The mistake that the Federal Reserve and Wall Street made was assuming the same stability also applies to assets. As the price of gold rises, demand will slacken, for example. But this is not always true.
Houses inhabit a grey area. They are bought to use, like goods, but their price will usually increase like an asset. But Wall Street still viewed houses primarily as goods, with the increase in value really the accumulation of mortgage interest carried forward to the next buyer. And that was where they failed.
During the early 2000s, more and more Americans started viewing housing purchases as assets. As housing prices rose, demand actually increased as the promise of overnight profits lured more people to mortgage out the equity in their homes and invest the cash into additional houses. That demand in turn stimulated greater price increases, which stimulated more demand, etc.

This is a naturally UNstable system, chaotic in the mathematical sense. Controls should have been imposed, but were not, and that is how the housing bubble was created. Everyone on the inside was too busy getting rich to realize the obvious smell of tulips in the air.
Worse, they were also too busy to notice two other major problems.

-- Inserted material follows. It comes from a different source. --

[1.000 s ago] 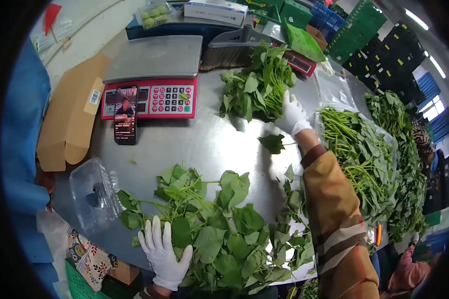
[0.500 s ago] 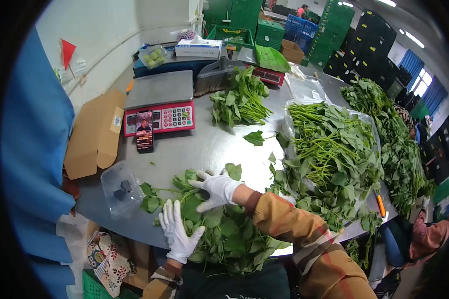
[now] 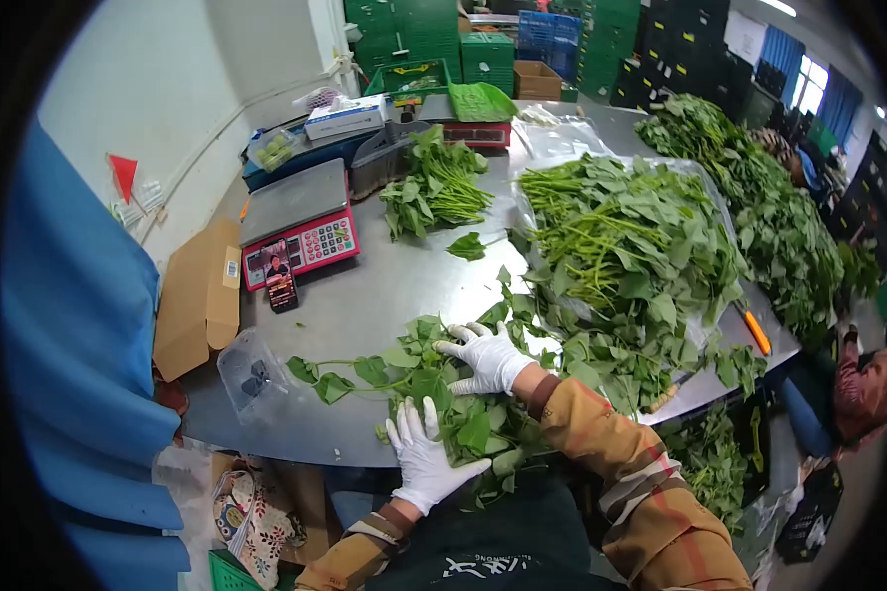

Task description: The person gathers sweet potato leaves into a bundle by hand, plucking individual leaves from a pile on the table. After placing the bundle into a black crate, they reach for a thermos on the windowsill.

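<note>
We had left hand (image 3: 424,459) and right hand (image 3: 489,358) both flat, fingers spread wide, gripping nothing, resting on the loose greens pile (image 3: 416,382) at the near edge of the tabletop (image 3: 384,288), red scale (image 3: 303,223) well apart, far left.

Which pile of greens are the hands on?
The small loose pile at the near table edge: left hand and right hand lie flat on it. The bundle by the scale and the big heap are untouched.

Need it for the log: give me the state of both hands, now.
Left hand: open, fingers spread, flat on the leafy greens.
Right hand: open, palm down on the same greens.
</note>
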Tool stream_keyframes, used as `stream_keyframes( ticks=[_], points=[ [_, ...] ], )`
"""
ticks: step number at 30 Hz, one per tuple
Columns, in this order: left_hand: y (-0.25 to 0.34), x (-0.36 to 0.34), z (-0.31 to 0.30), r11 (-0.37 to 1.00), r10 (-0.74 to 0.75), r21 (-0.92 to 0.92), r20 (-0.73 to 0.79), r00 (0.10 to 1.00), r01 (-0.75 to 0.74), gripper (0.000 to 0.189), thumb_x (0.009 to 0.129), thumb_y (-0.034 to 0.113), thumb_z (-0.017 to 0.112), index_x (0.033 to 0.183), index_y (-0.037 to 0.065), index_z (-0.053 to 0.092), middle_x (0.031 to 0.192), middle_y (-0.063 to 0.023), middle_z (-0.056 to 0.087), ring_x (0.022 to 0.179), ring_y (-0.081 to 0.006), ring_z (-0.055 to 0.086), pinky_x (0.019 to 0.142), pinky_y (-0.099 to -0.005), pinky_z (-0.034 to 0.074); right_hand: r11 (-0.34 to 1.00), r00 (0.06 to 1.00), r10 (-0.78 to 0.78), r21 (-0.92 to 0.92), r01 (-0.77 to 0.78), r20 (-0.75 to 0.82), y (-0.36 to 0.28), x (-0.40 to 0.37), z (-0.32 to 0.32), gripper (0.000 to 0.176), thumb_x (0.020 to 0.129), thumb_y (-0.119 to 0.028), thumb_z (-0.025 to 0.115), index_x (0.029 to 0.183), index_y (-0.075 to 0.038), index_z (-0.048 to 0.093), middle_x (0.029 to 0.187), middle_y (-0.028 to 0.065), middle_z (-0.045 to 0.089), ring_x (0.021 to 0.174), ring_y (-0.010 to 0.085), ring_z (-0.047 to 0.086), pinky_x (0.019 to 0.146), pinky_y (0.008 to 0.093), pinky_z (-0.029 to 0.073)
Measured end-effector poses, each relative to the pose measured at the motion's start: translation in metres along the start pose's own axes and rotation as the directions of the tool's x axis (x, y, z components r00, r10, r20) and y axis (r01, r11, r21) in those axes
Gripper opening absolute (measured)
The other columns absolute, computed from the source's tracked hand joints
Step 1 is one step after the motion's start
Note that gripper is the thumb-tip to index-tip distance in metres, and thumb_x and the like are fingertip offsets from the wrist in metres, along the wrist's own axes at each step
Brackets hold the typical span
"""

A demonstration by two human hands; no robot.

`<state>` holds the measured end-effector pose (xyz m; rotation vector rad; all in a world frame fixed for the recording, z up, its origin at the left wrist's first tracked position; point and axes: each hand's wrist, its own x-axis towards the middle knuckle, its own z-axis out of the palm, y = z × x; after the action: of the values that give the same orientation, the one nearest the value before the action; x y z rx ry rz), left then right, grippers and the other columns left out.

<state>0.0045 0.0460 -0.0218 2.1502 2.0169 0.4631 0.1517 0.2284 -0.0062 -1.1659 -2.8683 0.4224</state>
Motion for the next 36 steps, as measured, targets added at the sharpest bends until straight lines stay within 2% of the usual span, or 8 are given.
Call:
stream_keyframes(
  ticks=[7, 12, 16, 20, 24, 31, 33, 36],
  points=[
    [0.030, -0.001, 0.029, 0.997, 0.079, 0.035, -0.097, 0.992, -0.076, 0.125, 0.066, 0.063, 0.075, 0.150, -0.002, 0.008, 0.143, -0.0342, 0.025, 0.137, -0.0478, 0.022, 0.113, -0.0597, 0.011, 0.992, 0.992, 0.092, 0.088, -0.085, -0.082, 0.009, -0.032, 0.000, 0.070, 0.073, -0.051, 0.073, 0.136, -0.026, 0.053, 0.141, 0.0117, 0.047, 0.133, 0.0357, 0.040, 0.103, 0.0699, 0.028],
    [0.054, 0.003, 0.044, 0.988, 0.153, 0.050, -0.100, 0.983, -0.148, 0.115, 0.072, 0.053, 0.074, 0.150, -0.003, 0.010, 0.143, -0.0324, 0.027, 0.135, -0.0468, 0.025, 0.113, -0.0586, 0.014, 0.980, 0.970, 0.130, 0.175, -0.094, -0.205, 0.030, -0.067, 0.013, 0.060, 0.077, -0.046, 0.072, 0.129, -0.020, 0.057, 0.127, 0.0131, 0.054, 0.124, 0.0349, 0.046, 0.107, 0.0558, 0.033],
    [0.078, 0.005, 0.053, 0.979, 0.202, 0.006, -0.119, 0.972, -0.203, 0.107, 0.071, 0.035, 0.075, 0.150, -0.003, 0.013, 0.139, -0.0308, 0.032, 0.131, -0.0470, 0.030, 0.112, -0.0565, 0.020, 0.968, 0.919, 0.164, 0.240, -0.079, -0.359, 0.045, -0.103, 0.023, 0.045, 0.078, -0.033, 0.071, 0.117, -0.012, 0.061, 0.106, 0.0135, 0.059, 0.107, 0.0331, 0.054, 0.093, 0.0446, 0.043],
    [0.110, 0.005, 0.054, 0.969, 0.234, -0.074, -0.042, 0.971, -0.237, 0.103, 0.064, 0.012, 0.073, 0.149, -0.004, 0.017, 0.136, -0.0310, 0.036, 0.128, -0.0470, 0.034, 0.111, -0.0522, 0.026, 0.956, 0.886, 0.245, 0.252, -0.153, -0.394, 0.057, -0.144, 0.026, 0.038, 0.077, -0.022, 0.068, 0.112, -0.009, 0.061, 0.096, 0.0143, 0.061, 0.097, 0.0337, 0.058, 0.086, 0.0446, 0.047],
    [0.148, -0.003, 0.069, 0.927, 0.354, -0.121, -0.031, 0.935, -0.356, 0.092, 0.072, 0.013, 0.067, 0.149, -0.004, 0.019, 0.133, -0.0339, 0.037, 0.125, -0.0503, 0.036, 0.111, -0.0539, 0.026, 0.940, 0.878, 0.290, 0.288, -0.185, -0.381, 0.076, -0.198, 0.025, 0.037, 0.075, -0.018, 0.066, 0.110, -0.008, 0.061, 0.095, 0.0155, 0.062, 0.096, 0.0356, 0.058, 0.084, 0.0462, 0.048],
    [0.257, -0.030, 0.100, 0.824, 0.558, -0.255, 0.210, 0.803, -0.506, 0.109, 0.075, 0.033, 0.075, 0.146, -0.013, 0.007, 0.132, -0.0395, 0.036, 0.125, -0.0526, 0.037, 0.113, -0.0545, 0.023, 0.924, 0.898, 0.364, 0.223, -0.312, -0.249, 0.120, -0.320, -0.011, 0.041, 0.071, -0.018, 0.070, 0.110, -0.006, 0.065, 0.097, 0.0136, 0.065, 0.099, 0.0347, 0.058, 0.087, 0.0444, 0.048],
    [0.288, -0.034, 0.112, 0.725, 0.664, -0.422, 0.219, 0.714, -0.545, 0.105, 0.080, 0.036, 0.071, 0.145, -0.015, 0.006, 0.133, -0.0402, 0.036, 0.124, -0.0539, 0.037, 0.112, -0.0523, 0.026, 0.936, 0.900, 0.346, 0.164, -0.311, -0.267, 0.132, -0.350, -0.015, 0.040, 0.067, -0.015, 0.070, 0.106, -0.007, 0.067, 0.096, 0.0120, 0.066, 0.097, 0.0339, 0.058, 0.086, 0.0433, 0.048],
    [0.316, -0.034, 0.116, 0.612, 0.791, -0.510, 0.386, 0.475, -0.605, 0.097, 0.085, 0.043, 0.063, 0.146, -0.012, 0.012, 0.131, -0.0374, 0.041, 0.119, -0.0493, 0.045, 0.105, -0.0487, 0.035, 0.932, 0.905, 0.360, 0.041, -0.360, -0.227, 0.135, -0.387, -0.017, 0.032, 0.066, -0.011, 0.066, 0.098, -0.011, 0.069, 0.089, 0.0098, 0.064, 0.093, 0.0327, 0.057, 0.084, 0.0416, 0.047]
  ],
)
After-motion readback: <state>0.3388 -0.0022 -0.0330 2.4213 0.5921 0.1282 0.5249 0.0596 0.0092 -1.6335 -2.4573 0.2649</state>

For any economic system to work, all parts of the system must work. Money must flow to all sectors and all levels to maintain a stable economy.

Capital is invested in factories, farms, new product development, as well as home mortgages and consumer debt. The investment in factories and farms provides jobs with which consumers can repay their consumer debt and home mortgages, keeping the system stable and self-sustaining.

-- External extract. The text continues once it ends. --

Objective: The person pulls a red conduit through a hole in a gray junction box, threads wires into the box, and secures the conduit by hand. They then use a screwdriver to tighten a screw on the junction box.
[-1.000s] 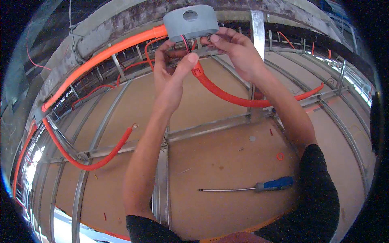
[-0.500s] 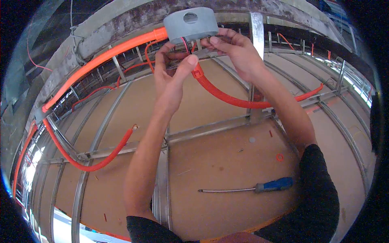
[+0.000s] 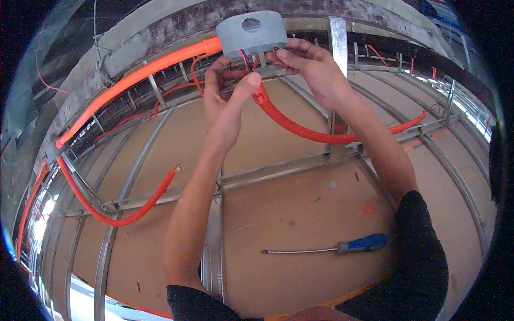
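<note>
A round grey junction box (image 3: 251,35) hangs at the top centre, with a round hole in its side. Just below it, my left hand (image 3: 227,101) is closed on a flat grey cover (image 3: 272,70), mostly hidden by the fingers. Thin red and dark wires (image 3: 244,59) run down from the box behind my left thumb. An orange connector (image 3: 261,96) joins the cover area to a flexible orange conduit (image 3: 305,130), which curves away to the right. My right hand (image 3: 316,69) pinches at the box's lower right edge; what lies between its fingertips is too small to make out.
A rigid orange conduit (image 3: 139,85) runs left from the box to another grey box (image 3: 53,151). A blue-handled screwdriver (image 3: 360,244) lies on brown board (image 3: 278,214) below. Metal channels (image 3: 278,174) cross the board. Another flexible conduit (image 3: 128,220) hangs at left.
</note>
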A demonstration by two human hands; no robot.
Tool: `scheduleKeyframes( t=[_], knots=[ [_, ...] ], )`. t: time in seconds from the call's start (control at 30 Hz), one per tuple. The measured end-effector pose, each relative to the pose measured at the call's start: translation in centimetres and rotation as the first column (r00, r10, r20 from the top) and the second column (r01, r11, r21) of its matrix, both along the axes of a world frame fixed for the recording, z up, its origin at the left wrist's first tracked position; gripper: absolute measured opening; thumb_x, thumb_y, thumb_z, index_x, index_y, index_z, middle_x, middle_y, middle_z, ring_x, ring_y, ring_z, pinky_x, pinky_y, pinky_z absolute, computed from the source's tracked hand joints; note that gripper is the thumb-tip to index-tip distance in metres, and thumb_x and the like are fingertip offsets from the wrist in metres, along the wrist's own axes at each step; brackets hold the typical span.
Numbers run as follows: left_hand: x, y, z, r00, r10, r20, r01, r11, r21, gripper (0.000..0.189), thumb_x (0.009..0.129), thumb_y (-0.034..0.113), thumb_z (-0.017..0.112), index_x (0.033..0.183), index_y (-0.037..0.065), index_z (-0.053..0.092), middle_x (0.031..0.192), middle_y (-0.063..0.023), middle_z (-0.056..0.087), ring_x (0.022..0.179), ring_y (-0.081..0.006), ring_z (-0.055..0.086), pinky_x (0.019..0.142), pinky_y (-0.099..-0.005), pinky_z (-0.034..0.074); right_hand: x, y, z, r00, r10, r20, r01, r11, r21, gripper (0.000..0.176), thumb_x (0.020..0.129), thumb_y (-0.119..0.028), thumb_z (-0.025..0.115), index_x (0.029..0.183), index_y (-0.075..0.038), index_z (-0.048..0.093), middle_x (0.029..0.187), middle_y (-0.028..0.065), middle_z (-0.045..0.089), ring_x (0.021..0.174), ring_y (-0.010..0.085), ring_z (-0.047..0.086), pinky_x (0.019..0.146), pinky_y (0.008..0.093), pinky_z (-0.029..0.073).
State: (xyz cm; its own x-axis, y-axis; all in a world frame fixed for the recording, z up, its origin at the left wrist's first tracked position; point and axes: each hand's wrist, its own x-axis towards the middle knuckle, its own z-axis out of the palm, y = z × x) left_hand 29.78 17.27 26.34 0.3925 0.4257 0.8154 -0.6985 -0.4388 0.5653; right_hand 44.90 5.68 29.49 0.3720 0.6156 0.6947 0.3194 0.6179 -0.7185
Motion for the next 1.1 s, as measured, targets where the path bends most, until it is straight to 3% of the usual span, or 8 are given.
scheduleKeyframes(
  t=[0.13,0.33,0.43,0.77,0.83,1.03,1.07,1.1],
  knots=[
    [0.2,0.5,0.0,1.000,-0.019,0.000,0.019,1.000,0.021,0.078,0.077,0.031,0.079,0.134,-0.003,0.037,0.106,-0.0099,0.055,0.096,-0.0168,0.058,0.085,-0.0305,0.048,0.1,0.3,-0.1,0.992,-0.119,0.037,0.121,0.991,-0.049,0.031,0.090,-0.019,0.066,0.118,-0.006,0.059,0.110,0.0062,0.068,0.104,0.0144,0.061,0.086,0.0286,0.044],
    [0.1,0.1,0.0,1.000,0.002,-0.004,-0.002,1.000,0.010,0.078,0.078,0.032,0.079,0.134,-0.002,0.038,0.106,-0.0102,0.055,0.096,-0.0173,0.057,0.085,-0.0310,0.047,0.3,0.0,0.0,1.000,0.003,0.022,-0.003,1.000,-0.018,0.033,0.089,-0.016,0.067,0.118,-0.004,0.058,0.108,0.0050,0.066,0.101,0.0142,0.061,0.085,0.0286,0.044],
    [0.2,0.3,-0.1,1.000,0.012,-0.007,-0.012,1.000,0.021,0.077,0.078,0.032,0.079,0.134,-0.002,0.038,0.107,-0.0105,0.055,0.098,-0.0173,0.056,0.085,-0.0316,0.047,0.0,0.1,-0.1,0.993,-0.117,0.028,0.118,0.992,-0.035,0.033,0.089,-0.016,0.067,0.119,-0.004,0.058,0.108,0.0046,0.066,0.101,0.0140,0.061,0.085,0.0280,0.043],
    [0.3,0.2,-0.1,0.999,-0.020,0.032,0.020,1.000,0.001,0.076,0.078,0.031,0.079,0.134,-0.001,0.039,0.107,-0.0105,0.056,0.098,-0.0167,0.056,0.086,-0.0315,0.046,0.5,0.5,-0.4,0.998,-0.061,-0.004,0.061,0.998,0.014,0.045,0.083,-0.021,0.075,0.120,-0.002,0.059,0.100,0.0069,0.068,0.091,0.0163,0.061,0.082,0.0292,0.046],
    [0.3,0.1,-0.1,0.999,-0.031,0.036,0.031,1.000,0.006,0.075,0.078,0.031,0.079,0.134,-0.001,0.040,0.107,-0.0106,0.057,0.098,-0.0169,0.056,0.087,-0.0315,0.046,0.3,0.4,-0.3,0.997,-0.082,0.011,0.082,0.997,-0.001,0.030,0.089,-0.021,0.067,0.114,-0.006,0.061,0.105,0.0034,0.067,0.101,0.0125,0.060,0.085,0.0277,0.042],
    [1.1,0.8,-0.4,0.999,-0.038,0.038,0.040,0.998,-0.038,0.065,0.079,0.030,0.078,0.126,0.000,0.046,0.105,-0.0076,0.058,0.096,-0.0143,0.055,0.087,-0.0297,0.045,0.9,0.7,-0.1,0.988,-0.095,0.120,0.092,0.995,0.029,0.036,0.087,-0.021,0.069,0.115,-0.001,0.060,0.102,0.0115,0.068,0.090,0.0220,0.064,0.077,0.0318,0.048],
    [1.3,1.3,-0.2,0.998,-0.031,0.049,0.030,1.000,0.006,0.063,0.079,0.030,0.078,0.125,0.000,0.047,0.104,-0.0069,0.058,0.096,-0.0138,0.055,0.086,-0.0291,0.045,0.2,0.1,-0.2,0.997,-0.072,0.006,0.072,0.997,0.027,0.023,0.089,-0.022,0.068,0.105,-0.006,0.065,0.101,0.0029,0.068,0.099,0.0120,0.061,0.083,0.0282,0.045],
    [1.3,1.6,-0.2,0.998,-0.025,0.063,0.021,0.998,0.053,0.062,0.079,0.030,0.079,0.123,0.000,0.048,0.104,-0.0062,0.058,0.096,-0.0132,0.055,0.086,-0.0285,0.045,-0.4,-0.3,0.1,0.996,-0.091,-0.013,0.091,0.996,0.007,0.023,0.089,-0.022,0.068,0.105,-0.006,0.065,0.101,0.0029,0.068,0.099,0.0120,0.061,0.083,0.0282,0.045]
  ],
)
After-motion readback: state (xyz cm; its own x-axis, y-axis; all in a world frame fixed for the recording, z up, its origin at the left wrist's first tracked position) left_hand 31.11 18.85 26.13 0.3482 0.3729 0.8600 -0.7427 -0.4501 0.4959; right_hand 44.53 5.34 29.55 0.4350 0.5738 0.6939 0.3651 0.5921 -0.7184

However, with real-estate and mortgage-backed securities paying such high rates of returns (until the crash), investment money was lured away from other capital ventures like farming and manufacturing. Profits were higher investing in consumer debt than in investing in businesses with which to provide jobs so that consumers could pay that debt! American entrepreneurs outside the financial services sector were starved for investment cash and never opened their doors. This accelerated the loss of jobs, which triggered the mortgage and retail crashes.

Put simply, essential parts of the US economy were allowed to starve to death because they did not provide the highest immediate profits.
This illustrates very clearly that Adam Smith was wrong about individual greed being good for the society as a whole. And this also proves John Nash was correct that one must keep an eye on the system as a whole to have the best outcome. Keeping that eye on the whole is, of course, the advertised job of the US Federal Government, and obviously, they dropped the ball on this one; too busy selling us solutions to make-believe crisis to notice the real disaster that was unfolding before them.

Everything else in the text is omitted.